> [EXERCISE REQUIREMENTS] How many lines in the data below include the word "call"? State the number alone.

> [EXERCISE DATA]
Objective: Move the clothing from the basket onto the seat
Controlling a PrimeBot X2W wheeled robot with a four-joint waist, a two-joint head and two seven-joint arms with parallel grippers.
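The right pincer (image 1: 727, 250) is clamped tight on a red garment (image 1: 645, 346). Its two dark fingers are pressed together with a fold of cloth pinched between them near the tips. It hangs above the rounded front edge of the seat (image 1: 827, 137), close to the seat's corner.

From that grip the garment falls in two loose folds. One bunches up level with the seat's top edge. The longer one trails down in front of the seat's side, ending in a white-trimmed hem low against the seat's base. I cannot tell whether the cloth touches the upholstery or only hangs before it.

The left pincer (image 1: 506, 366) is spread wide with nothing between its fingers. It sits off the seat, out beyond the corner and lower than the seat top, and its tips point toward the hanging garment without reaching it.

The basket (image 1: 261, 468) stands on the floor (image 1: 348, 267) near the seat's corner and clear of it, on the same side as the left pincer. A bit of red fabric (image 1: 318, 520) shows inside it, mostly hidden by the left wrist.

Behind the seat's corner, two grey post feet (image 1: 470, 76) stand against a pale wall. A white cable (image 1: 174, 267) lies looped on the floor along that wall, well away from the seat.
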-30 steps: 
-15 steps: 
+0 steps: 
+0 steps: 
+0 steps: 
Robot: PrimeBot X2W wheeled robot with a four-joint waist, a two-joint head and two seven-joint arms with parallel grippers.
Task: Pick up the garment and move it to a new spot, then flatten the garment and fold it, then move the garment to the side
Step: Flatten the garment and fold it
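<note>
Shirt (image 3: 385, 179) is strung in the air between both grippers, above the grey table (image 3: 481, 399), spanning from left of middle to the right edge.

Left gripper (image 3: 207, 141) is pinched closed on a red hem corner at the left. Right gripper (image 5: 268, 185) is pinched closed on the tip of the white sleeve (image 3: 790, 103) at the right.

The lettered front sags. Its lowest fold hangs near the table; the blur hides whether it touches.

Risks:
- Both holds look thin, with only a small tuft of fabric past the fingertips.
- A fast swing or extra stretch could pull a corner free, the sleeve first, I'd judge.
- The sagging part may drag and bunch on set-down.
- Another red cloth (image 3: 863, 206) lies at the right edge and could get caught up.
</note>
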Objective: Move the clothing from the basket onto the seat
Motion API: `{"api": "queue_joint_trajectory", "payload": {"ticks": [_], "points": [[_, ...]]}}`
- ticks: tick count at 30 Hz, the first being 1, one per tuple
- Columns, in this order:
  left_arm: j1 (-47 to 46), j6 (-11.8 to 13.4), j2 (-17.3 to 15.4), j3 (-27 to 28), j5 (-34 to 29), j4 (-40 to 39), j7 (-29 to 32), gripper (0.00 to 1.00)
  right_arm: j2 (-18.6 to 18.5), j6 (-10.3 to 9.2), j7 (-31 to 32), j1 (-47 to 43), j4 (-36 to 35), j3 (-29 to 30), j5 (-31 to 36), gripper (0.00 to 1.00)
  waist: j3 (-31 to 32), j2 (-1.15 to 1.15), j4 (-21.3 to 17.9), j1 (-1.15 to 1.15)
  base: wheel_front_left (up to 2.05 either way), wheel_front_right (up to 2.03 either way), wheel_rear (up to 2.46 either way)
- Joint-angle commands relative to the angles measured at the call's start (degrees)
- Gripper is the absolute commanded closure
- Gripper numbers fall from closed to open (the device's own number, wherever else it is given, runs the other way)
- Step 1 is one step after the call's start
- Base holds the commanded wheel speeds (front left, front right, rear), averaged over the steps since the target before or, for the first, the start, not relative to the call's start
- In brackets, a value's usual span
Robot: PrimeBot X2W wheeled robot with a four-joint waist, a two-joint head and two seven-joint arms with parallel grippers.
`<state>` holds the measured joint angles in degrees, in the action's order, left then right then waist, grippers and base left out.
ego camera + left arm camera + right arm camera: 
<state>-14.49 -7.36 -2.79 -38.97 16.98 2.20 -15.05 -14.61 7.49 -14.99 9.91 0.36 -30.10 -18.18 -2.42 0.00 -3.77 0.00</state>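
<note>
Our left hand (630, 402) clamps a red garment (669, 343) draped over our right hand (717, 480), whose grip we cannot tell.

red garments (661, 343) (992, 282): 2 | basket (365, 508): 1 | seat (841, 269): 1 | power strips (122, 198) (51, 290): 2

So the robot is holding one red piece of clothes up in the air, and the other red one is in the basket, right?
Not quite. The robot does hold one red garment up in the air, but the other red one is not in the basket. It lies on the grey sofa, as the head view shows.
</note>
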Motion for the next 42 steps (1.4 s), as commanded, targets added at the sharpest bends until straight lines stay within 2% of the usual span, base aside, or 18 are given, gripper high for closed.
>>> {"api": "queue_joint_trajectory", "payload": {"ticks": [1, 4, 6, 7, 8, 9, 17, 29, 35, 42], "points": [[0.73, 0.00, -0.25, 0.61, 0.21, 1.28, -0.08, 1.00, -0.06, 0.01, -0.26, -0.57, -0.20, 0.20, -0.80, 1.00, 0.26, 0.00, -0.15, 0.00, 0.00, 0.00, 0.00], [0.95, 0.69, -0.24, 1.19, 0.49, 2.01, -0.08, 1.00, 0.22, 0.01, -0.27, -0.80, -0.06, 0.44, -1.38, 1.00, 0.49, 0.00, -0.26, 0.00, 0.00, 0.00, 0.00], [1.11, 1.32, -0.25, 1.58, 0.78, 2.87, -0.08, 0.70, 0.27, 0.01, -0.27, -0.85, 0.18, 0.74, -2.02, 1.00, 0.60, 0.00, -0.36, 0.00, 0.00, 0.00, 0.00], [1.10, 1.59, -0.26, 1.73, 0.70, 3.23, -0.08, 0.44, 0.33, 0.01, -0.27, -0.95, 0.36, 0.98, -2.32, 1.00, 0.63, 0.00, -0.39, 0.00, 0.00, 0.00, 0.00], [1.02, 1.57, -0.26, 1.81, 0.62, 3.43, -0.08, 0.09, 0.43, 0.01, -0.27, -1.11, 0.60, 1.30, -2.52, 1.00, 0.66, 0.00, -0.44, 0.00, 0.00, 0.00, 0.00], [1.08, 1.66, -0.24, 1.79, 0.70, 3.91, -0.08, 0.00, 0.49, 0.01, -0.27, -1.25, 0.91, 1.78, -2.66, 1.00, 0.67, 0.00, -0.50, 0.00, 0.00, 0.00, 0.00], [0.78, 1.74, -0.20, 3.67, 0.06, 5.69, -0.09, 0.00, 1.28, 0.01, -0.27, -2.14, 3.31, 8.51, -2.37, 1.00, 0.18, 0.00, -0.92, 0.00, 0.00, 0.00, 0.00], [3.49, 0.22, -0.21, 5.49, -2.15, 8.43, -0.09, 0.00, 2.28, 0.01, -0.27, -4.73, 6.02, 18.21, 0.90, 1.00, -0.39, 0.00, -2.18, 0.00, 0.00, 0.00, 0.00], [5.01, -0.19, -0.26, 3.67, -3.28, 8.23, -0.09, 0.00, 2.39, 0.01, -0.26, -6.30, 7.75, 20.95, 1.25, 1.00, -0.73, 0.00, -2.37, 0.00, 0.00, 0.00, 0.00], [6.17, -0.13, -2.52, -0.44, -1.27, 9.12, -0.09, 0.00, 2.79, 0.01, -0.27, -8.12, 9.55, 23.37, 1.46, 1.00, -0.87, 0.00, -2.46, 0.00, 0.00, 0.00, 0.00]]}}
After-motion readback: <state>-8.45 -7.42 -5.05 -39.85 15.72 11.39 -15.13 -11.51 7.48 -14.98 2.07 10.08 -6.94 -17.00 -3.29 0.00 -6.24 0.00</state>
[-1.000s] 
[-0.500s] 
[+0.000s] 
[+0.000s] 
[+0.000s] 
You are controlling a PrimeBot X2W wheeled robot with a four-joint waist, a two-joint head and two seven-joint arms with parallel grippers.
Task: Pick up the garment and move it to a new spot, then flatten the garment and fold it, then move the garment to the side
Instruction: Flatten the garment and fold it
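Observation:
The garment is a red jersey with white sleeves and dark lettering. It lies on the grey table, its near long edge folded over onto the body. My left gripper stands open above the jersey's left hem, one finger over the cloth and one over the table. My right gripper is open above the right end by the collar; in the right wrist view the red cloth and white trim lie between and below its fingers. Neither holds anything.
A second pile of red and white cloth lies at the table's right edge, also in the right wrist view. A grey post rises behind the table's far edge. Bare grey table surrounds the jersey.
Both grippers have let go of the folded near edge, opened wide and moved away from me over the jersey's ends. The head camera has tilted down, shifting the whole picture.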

> [TASK OUTPUT] 3